■ **The problem**:
Check each line of the material below for "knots", then copy the ones that contain it.

■ **Extracted entries**:
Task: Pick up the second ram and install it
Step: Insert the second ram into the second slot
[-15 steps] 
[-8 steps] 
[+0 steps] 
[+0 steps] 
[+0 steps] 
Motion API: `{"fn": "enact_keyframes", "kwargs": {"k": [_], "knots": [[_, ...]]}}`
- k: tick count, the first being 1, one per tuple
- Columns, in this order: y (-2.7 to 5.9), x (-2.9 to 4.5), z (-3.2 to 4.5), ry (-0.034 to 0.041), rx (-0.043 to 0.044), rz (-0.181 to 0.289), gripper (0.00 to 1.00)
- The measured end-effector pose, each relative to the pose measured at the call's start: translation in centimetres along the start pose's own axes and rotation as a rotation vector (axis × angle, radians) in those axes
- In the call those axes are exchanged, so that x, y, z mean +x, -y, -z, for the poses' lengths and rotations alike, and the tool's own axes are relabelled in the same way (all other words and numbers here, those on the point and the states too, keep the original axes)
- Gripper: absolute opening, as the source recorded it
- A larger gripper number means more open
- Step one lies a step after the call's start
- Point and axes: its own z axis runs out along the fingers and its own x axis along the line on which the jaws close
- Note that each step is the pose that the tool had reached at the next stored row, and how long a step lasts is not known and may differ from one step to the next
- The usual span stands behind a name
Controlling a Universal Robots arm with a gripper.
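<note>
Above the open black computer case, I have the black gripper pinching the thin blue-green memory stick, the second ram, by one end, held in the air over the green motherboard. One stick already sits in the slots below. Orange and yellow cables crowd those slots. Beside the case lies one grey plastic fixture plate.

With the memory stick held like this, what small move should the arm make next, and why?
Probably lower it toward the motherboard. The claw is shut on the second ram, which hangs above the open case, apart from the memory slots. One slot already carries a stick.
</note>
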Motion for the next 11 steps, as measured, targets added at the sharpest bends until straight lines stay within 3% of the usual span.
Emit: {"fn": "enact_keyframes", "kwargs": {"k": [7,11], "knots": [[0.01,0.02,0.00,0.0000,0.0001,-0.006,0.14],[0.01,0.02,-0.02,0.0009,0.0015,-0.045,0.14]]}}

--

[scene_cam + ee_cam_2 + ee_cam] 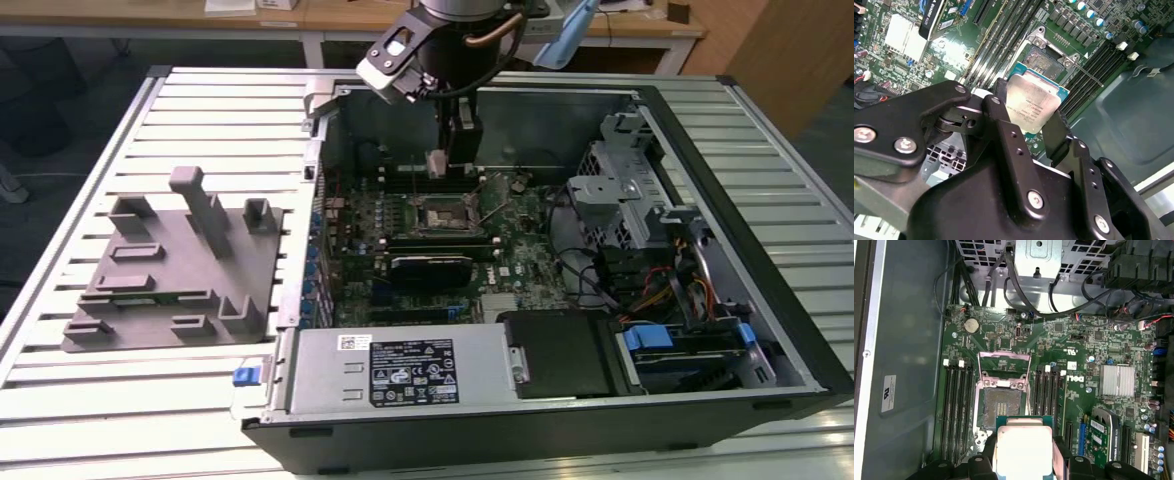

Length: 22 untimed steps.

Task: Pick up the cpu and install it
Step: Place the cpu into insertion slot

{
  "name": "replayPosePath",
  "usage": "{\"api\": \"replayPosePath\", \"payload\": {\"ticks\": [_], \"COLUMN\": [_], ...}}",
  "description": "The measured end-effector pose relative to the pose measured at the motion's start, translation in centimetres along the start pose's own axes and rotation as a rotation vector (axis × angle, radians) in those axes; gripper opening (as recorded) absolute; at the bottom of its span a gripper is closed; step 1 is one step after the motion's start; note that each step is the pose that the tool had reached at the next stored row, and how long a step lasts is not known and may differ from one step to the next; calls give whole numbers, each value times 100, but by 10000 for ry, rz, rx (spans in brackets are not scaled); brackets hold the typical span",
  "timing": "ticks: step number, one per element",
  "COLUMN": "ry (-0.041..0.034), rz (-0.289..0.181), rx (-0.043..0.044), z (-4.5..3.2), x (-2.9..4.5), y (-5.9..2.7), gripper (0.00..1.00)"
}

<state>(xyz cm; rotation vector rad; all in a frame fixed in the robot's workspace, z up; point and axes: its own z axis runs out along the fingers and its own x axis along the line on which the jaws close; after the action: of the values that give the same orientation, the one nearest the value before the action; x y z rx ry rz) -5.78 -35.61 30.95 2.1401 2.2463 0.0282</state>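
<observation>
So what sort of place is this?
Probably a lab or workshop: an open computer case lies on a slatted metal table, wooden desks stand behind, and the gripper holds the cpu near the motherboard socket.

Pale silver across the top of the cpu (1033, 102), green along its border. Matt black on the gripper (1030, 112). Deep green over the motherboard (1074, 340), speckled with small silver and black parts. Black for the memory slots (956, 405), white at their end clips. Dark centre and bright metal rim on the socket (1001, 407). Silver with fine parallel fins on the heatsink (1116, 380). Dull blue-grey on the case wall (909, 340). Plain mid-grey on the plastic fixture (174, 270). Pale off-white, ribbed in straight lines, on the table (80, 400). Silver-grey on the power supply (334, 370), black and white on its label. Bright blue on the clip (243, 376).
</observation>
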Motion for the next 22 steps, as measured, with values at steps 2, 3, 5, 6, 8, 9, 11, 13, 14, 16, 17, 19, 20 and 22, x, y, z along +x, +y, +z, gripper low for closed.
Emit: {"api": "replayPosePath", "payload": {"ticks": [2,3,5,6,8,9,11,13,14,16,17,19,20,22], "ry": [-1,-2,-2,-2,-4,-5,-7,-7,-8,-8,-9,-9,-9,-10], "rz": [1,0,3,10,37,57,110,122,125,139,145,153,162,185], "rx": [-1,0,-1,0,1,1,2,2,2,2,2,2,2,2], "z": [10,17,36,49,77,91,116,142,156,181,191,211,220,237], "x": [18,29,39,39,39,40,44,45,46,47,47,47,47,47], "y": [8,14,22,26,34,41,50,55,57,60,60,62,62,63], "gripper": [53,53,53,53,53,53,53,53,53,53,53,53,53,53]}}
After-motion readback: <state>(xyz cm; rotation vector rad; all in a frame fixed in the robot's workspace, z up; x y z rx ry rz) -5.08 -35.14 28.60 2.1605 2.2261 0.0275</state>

■ **Answer to the exercise**:
Motion API: `{"fn": "enact_keyframes", "kwargs": {"k": [_], "knots": [[_, ...]]}}`
Emit: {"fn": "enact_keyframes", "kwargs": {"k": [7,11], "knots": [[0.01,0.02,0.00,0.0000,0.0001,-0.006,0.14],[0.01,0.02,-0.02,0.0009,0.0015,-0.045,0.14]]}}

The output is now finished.